En bref
- La contre-visite médicale est un droit de l’employeur prévu par l’article L.1226-1 du Code du travail
- Elle permet de vérifier le bien-fondé d’un arrêt maladie lorsque l’entreprise verse des indemnités complémentaires
- Le salarié qui refuse ou se soustrait à la contre-visite perd le bénéfice du maintien de salaire
- La procédure doit respecter un cadre strict pour être juridiquement valable
- Organiser une contre-visite en 24h — La procédure express pas à pas.

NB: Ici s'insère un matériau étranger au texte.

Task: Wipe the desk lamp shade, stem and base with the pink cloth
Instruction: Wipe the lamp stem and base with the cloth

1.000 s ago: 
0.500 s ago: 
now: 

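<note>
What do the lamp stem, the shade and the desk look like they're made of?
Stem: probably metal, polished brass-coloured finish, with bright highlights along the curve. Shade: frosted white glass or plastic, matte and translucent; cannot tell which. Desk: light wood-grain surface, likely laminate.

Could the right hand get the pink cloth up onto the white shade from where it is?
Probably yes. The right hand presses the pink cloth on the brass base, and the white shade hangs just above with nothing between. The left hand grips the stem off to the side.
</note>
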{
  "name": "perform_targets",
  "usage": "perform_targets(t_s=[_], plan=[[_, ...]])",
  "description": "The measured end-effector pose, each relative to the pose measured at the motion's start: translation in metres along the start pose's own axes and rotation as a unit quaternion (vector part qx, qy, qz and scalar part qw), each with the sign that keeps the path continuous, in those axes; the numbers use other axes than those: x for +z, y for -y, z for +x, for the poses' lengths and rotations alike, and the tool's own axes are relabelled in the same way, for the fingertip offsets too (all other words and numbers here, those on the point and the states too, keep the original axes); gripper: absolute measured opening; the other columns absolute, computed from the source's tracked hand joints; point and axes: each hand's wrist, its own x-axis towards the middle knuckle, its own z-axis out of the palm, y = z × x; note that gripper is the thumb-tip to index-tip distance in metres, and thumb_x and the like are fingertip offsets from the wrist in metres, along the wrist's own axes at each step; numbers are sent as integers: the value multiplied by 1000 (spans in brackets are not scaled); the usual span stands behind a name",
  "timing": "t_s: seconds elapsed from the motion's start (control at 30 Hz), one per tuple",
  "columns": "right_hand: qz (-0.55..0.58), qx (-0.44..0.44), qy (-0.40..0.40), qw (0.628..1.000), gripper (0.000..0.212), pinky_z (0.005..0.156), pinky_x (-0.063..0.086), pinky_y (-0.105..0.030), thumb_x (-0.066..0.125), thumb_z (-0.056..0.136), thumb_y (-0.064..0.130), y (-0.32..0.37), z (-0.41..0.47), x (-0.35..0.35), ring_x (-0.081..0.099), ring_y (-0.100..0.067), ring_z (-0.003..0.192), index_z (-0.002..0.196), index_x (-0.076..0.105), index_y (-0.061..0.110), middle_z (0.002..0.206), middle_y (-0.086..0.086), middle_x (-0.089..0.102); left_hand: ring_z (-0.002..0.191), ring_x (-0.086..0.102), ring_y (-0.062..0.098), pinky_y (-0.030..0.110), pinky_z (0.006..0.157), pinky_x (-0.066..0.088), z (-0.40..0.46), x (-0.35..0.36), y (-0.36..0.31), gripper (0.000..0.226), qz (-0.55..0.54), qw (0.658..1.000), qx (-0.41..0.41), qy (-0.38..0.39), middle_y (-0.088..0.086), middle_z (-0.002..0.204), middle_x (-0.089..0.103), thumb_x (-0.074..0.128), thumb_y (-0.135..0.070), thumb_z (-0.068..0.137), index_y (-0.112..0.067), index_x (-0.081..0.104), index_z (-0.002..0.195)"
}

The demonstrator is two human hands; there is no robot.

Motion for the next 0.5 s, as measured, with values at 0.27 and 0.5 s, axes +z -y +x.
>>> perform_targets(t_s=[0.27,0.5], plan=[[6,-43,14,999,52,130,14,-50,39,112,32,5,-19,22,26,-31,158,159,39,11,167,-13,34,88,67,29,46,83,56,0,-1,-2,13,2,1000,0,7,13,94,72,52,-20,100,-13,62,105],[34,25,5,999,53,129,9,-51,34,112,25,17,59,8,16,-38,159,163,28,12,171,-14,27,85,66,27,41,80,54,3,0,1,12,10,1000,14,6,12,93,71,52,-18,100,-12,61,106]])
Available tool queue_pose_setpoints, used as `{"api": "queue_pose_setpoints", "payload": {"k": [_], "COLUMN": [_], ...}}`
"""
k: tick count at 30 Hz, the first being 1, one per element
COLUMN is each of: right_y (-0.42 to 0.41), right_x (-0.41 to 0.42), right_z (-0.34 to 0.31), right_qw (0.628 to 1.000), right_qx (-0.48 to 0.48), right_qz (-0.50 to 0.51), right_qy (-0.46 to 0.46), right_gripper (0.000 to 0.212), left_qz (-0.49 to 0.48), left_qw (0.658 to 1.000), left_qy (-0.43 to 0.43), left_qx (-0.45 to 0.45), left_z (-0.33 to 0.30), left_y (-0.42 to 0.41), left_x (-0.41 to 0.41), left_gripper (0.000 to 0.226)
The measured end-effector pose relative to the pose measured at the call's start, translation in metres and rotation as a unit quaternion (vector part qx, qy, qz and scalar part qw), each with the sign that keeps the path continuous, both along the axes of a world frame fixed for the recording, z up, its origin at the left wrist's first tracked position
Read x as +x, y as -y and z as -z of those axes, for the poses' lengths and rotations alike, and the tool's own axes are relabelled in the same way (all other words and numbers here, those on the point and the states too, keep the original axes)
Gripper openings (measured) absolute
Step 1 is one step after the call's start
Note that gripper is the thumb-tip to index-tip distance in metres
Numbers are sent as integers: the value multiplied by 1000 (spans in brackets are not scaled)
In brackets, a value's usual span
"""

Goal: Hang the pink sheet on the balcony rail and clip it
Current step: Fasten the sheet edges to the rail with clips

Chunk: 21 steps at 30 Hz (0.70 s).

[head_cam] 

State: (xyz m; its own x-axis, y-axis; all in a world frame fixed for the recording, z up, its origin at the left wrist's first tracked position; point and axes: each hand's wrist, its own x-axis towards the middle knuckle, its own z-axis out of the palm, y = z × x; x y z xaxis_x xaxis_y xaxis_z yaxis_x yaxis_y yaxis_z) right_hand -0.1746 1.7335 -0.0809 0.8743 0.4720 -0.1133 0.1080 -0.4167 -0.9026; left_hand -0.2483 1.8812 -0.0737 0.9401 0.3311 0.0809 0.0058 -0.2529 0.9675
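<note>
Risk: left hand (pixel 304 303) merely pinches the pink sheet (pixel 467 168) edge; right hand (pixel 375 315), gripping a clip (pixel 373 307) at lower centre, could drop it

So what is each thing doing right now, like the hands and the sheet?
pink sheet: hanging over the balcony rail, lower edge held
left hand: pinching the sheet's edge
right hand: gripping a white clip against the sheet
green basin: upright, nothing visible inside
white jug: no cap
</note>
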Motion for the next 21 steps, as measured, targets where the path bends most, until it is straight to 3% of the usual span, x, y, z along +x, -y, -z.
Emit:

- Contre-visite à Paris — Particularités locales pour les employeurs franciliens.
Qu’est-ce qu’une contre-visite médicale ?
La contre-visite médicale patronale (ou contrôle médical employeur) est une procédure qui permet à l’employeur de mandater un médecin indépendant pour examiner un salarié en arrêt maladie. L’objectif : vérifier que l’arrêt est médicalement justifié et que sa durée est cohérente avec l’état de santé constaté.
Contrairement au contrôle de la Sécurité sociale, la contre-visite patronale est initiée et financée par l’employeur. Elle intervient principalement lorsque l’entreprise verse un complément de salaire pendant l’arrêt, conformément à la convention collective ou au Code du travail.

Le cadre légal : article L.1226-1
Le droit à la contre-visite médicale repose sur l’article L.1226-1 du Code du travail, consolidé par le décret du 5 juillet 2024. Voici les points essentiels :
Point juridique
La contre-visite est un droit, pas une obligation. Vous pouvez y recourir dès le premier jour d’arrêt, sans justifier de motif particulier. Le médecin contrôleur rend un avis médical, mais ne peut pas modifier la durée de l’arrêt prescrit par le médecin traitant.
Conditions de validité
Pour que la contre-visite soit juridiquement opposable, plusieurs conditions doivent être réunies. Le médecin mandaté doit être inscrit au Conseil de l’Ordre, indépendant de l’entreprise, et l’examen doit se dérouler pendant les heures de présence obligatoire au domicile du salarié.
Procédure étape par étape
| Étape | Action | Délai |
|---|---|---|
| 1. Mandat | L’employeur mandate un organisme de contrôle | Dès J+1 |
| 2. Visite | Le médecin se rend au domicile du salarié | 24 à 48h |
| 3. Examen | Examen médical et vérification du bien-fondé | ~30 min |
| 4. Rapport | Conclusions transmises à l’employeur | Sous 48h |
| 5. Décision | Maintien ou suspension des compléments | Immédiat |
Obligations du salarié
Le salarié en arrêt maladie doit communiquer à son employeur son lieu de repos et les heures de sortie autorisées. Cette obligation a été renforcée par le décret du 5 juillet 2024. Il doit se rendre disponible pendant les heures de présence obligatoire.
Un refus de se soumettre à l’examen entraîne la suspension immédiate des indemnités complémentaires. Le salarié peut contester devant les prud’hommes, mais la charge de la preuve lui incombe.

Conséquences selon le résultat
Si l’arrêt est jugé injustifié, vous pouvez suspendre le versement des indemnités complémentaires dès la date de la contre-visite. Cela ne remet pas en cause les indemnités journalières de la Sécurité sociale, qui relèvent d’un contrôle distinct.
Attention
La contre-visite ne peut jamais justifier un licenciement à elle seule. Seule la Sécurité sociale peut statuer sur le maintien de l’arrêt de travail.
Combien coûte une contre-visite ?
Le coût varie entre 80 et 200 euros selon l’organisme et la zone géographique. C’est un investissement rentable lorsque les coûts de l’absentéisme pèsent sur votre entreprise.
Pour aller plus loin
Questions fréquentes
L’employeur peut-il exiger une contre-visite sans prévenir ?
Oui. L’employeur n’a pas l’obligation de prévenir le salarié. Le médecin peut se présenter à tout moment pendant les heures de présence obligatoire.
Que se passe-t-il si le salarié refuse la contre-visite ?
L’employeur est en droit de suspendre immédiatement le versement des indemnités complémentaires. Ce refus est assimilé à un manquement aux obligations contractuelles.
Le médecin contrôleur peut-il mettre fin à l’arrêt ?
Non. Il émet un avis sur le bien-fondé, mais seul le médecin traitant ou le médecin-conseil de la CPAM peut modifier la durée de l’arrêt.
Combien de contre-visites pour un même arrêt ?
Il n’existe pas de limite légale. En pratique, une seule suffit. Pour un arrêt prolongé, un nouveau contrôle est légitime.